Last week my resolution was put to the hard test. I have a long-term friend. I enjoy her company but not so much her husband. We tried to do “couples” things about 30 years ago and it didn’t work out. I find him crotchety, negative and generally not fun to be around. (He has positives, like being a great cook and he’s smart but that’s not enough.) She broached the topic of a couples get together. Nope, nope, nope. Been there, done that. I declined. She asked why and I was honest. I was so honest (just short of your husband’s a pip) that I shocked myself.

It was hard as I like my friend. She has enough struggles with her hubby, she didn’t need me piling on, but I didn’t want to do it. Making excuses only gets you out of the current invitation.
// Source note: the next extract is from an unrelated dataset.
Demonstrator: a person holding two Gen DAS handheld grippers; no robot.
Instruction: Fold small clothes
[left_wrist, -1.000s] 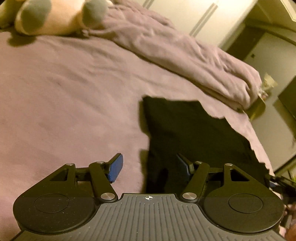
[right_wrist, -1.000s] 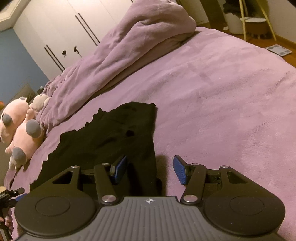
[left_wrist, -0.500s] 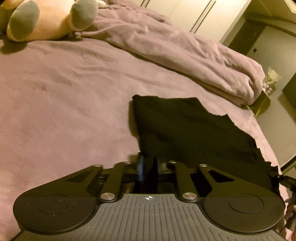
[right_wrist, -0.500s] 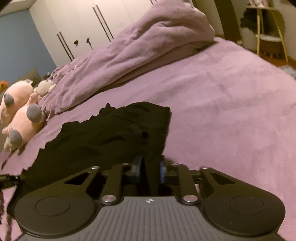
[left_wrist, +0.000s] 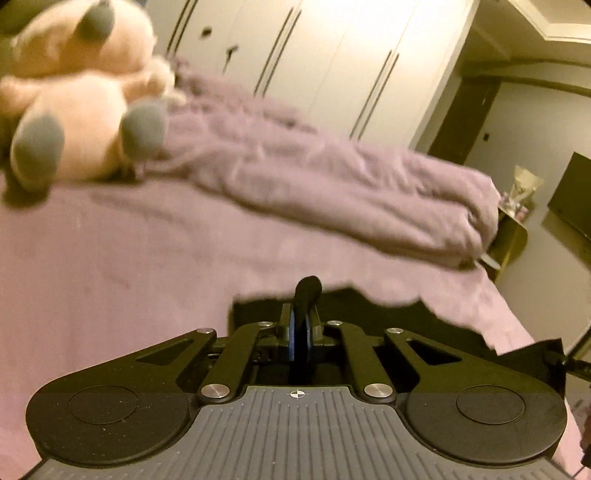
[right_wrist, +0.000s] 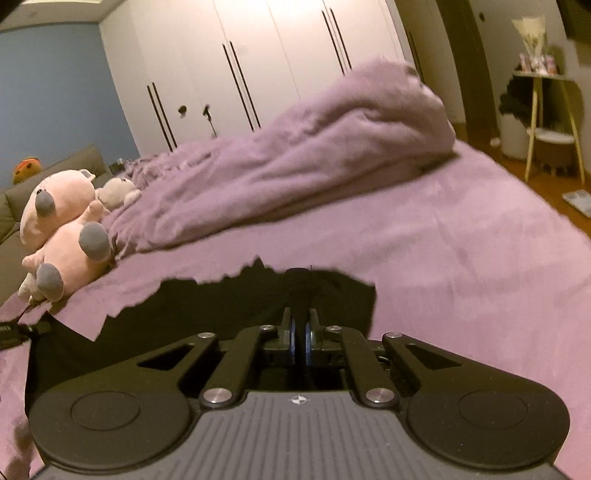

I didn’t want to play the “too busy” card.

A couple of years back, a couple friend of ours (who we like a lot) kept inviting us to pro sports games. They had season tickets. I’m not big on sports and at this point, traveling and being cold aren’t on the top of my list. (They don’t make the list!) After declining a few times, I was honest and said we are not into that sport, not even the beloved husband who is very into baseball and football. The invitations stopped. We are still friends. It survived honesty.

Friendship should be able to survive the truth and you shouldn’t wait until you retire to practice it.

How about you? Do you let yourself get sucked into things you don’t want to do or have you mastered the art of no? How honest are you or would you rather wiggle out?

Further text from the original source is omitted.